Simple process for sharing R code via Docker

Published

February 24, 2024

1 Introduction

Things that can differ between team members the version of R, the operating system, packages, libraries, environment variables… !

Lets assume you have an R code program, say peng.R, that you’re written to analyze some data. You now want to share the code with a colleague, we’ll call him Joe. How to proceed?

The simplest option is simply to send Joe the “R” file containing the code via the most convenient method (e.g. email/text/slack/discord/github/USB drive etc.)

The next step will be for Joe to ( attempt to ) load and run the code. Typically he would do this either using the IDE Rstudio.app to open the file and knit it, or run it from the command line with the command:

> R -e "source('fig.R)"

Sometimes this approach works. Joe can add comments or expand the code and reply to you, and all is well. Frequently, however, this naive process will fail for any number of reasons. Even when it runs its not guaranteed that Joe will get the same results you did. Issues such as package versioning, the version of R, the compiler settings when R was compiled, .Rprofile settings can all impact results.
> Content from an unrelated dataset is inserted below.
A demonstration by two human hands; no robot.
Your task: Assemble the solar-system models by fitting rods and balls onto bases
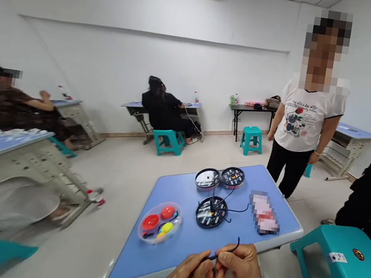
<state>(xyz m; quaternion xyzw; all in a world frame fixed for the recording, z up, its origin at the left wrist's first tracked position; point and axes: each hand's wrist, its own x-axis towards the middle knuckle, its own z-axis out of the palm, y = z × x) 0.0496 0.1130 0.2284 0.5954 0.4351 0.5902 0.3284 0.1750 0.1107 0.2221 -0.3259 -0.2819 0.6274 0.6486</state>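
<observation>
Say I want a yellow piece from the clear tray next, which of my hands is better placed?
Probably your left hand: it's nearer the clear tray than your right hand. Both seem to hold the thin black part, so the left would release first.

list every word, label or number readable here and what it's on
"TEA WITH A ... WITCH": white T-shirt; one word and smaller lines blurred.
Too small or blurred:
White sticker, teal stool
Round emblem, same stool
Label on bottle, back desk
Markings, near round tray
</observation>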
Ideally to facilitate reproducibility Joe will have as similar a computing environment as you, the original developer. This can be difficult to achieve, especially given the dynamic nature of open source software. For example Joe may have an outdated version of R installed on his workstation, or his R environment may be missing a necessary package. Additiional potential problems include: the required package may be present but its the wrong version, the program may need to source an additional file thats missing, or the program load some data that it can’t find on Joe’s machine.

All of these problems go away if instead of sending the program as a standalone text file you send it as a docker image. In this post we’ll walk through the process of dockerizing the R code.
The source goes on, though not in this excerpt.